Normalmente eu acho que a gente supervaloriza o efeito de grandes acontecimentos na nossa vida particular. Talvez isso aconteça por três motivos: primeiro porque de fato eles influenciam alguma coisa no nosso dia-a-dia; segundo porque eles meio que são uma espécie de ligação entre todo mundo, um consolo num mundo muitas vezes disperso e solitário; terceiro porque eles nos ajudam nos a sentir mais importantes - como um taxista que vive reclamando da corrupção, de CPIs envolvendo gente de quem nunca ouviu falar, mas na verdade o motivo que o faz sofrer profundamente não é maior do que um motoboy que esbarrou no seu retrovisor.
Essas duas primeiras razões - o fato de realmente coisas grandes afertarem nossa vida e essa espécie de consolo que buscamos numa melancolia em grupo - são muito legítimas. E por isso mesmo não é possível escapar por aí. Realmente somos impactados, mais ou menos, pelos grandes eventos; olha o Lula - assunto "Eleições" - com a mão no nosso bolso. E tem aquela sacada: ouça a longa história dos meus sofrimentos, cure a sua dor com a minha dor, etc - é um alívio sofrer em comunidade.
Mas talvez a única saída para desastres coletivos seja uma espécie de alienação sentimental, particular.
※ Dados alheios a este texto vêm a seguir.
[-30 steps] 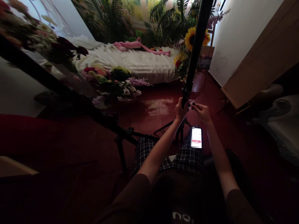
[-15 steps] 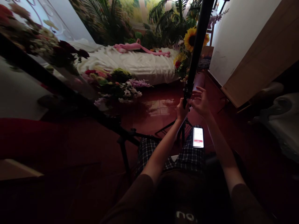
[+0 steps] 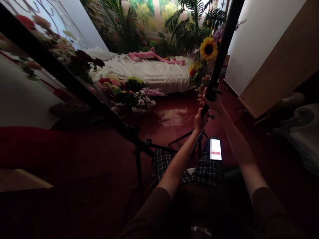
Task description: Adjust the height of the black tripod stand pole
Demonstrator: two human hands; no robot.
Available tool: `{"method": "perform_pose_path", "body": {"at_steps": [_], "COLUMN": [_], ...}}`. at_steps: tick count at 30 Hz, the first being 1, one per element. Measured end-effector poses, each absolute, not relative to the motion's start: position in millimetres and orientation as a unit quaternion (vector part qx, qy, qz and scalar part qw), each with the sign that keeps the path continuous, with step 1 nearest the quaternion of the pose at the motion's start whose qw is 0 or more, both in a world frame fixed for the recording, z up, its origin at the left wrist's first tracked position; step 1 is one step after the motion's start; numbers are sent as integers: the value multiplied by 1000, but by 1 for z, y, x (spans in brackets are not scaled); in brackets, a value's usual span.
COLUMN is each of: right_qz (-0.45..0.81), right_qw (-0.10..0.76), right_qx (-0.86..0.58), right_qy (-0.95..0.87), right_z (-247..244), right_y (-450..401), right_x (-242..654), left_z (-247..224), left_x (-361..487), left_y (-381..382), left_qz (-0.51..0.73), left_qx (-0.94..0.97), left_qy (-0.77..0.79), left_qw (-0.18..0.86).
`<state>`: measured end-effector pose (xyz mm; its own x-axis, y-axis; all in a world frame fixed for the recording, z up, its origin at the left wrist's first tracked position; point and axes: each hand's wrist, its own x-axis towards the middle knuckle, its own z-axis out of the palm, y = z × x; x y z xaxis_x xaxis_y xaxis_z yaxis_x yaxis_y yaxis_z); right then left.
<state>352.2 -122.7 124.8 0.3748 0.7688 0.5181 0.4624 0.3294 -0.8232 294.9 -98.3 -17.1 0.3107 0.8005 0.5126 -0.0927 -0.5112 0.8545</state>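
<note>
A black tripod stand (image 3: 224, 53) rises in front of me, its pole leaning up to the right and its spread legs low on the floor. My left hand (image 3: 200, 121) is wrapped around the lower part of the pole. Just above it, my right hand (image 3: 216, 104) closes around the pole beside a dark collar; the pole hides some of its fingers. A small knob (image 3: 211, 117) juts out beneath the right hand. On my right thigh, over checked cloth, lies a phone (image 3: 215, 149) with a lit screen.
A second black pole (image 3: 82, 96) slants across the left. Bouquets (image 3: 139, 96) stand before a white-draped bench (image 3: 159, 74) bearing a pink plush toy (image 3: 147, 55). A sunflower (image 3: 208, 48) is behind the stand. A wooden panel (image 3: 271, 66) and carved chair (image 3: 299, 129) are at right.
My right hand has gone from loosely spread fingers beside the pole to a grip around it, above my left hand. The collar now sits higher on the pole. The whole view has shifted slightly.
</note>
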Motion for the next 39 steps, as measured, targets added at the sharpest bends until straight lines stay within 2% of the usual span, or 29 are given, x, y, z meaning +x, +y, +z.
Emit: {"method": "perform_pose_path", "body": {"at_steps": [6,12,18,24,29,39], "right_qz": [-61,-180,-116,12,-1,-22], "right_qw": [613,548,526,429,434,437], "right_qx": [-604,-656,-656,-714,-741,-743], "right_qy": [-506,-487,-529,-554,-512,-506], "right_z": [183,188,155,88,57,49], "right_y": [-106,-113,-161,-220,-231,-216], "right_x": [356,349,346,351,354,360], "left_z": [-10,-9,-14,-11,-7,-7], "left_x": [289,287,291,290,287,286], "left_y": [-103,-104,-101,-102,-104,-105], "left_qz": [520,526,541,538,528,521], "left_qx": [692,696,687,693,696,703], "left_qy": [242,226,223,233,250,254], "left_qw": [438,433,431,419,418,413]}}
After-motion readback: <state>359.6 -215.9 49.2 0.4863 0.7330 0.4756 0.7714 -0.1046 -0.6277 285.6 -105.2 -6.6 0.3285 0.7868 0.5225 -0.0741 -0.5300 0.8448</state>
Ninguém gosta da palavra alienação, ok, e não é exatamente isso. Não digo se afastar completamente do que está acontecendo no Financial Times - mas tomar cuidado para não se deixar ser psicologicamente engolido por isso.
Nosso estado de espírito também pode ser - precisa ser - absorvido por pequenas alegrias. E elas não estão nos jornais. Normalmente não conseguem ser representadas em gráfico - e não têm praticamente nenhuma correlação com a bolsa. A vida depende muito - acho cada vez mais isso - de pequenos detalhes, de pequenos acontecimentos escondidos, sutis, de importância completamente nula para a história da humanidade: mas fundamentais para o nosso estado sentimental.
Numa hora dessas, mais legal do que assistir o Jornal Nacional aflito, de mãos dadas com a família, pode ser ir pra praia sozinho, sentar na areia, tirar um Chicabom do bolso e ver o sol, de novo, com a mais indiferente elegância, calmamente se por.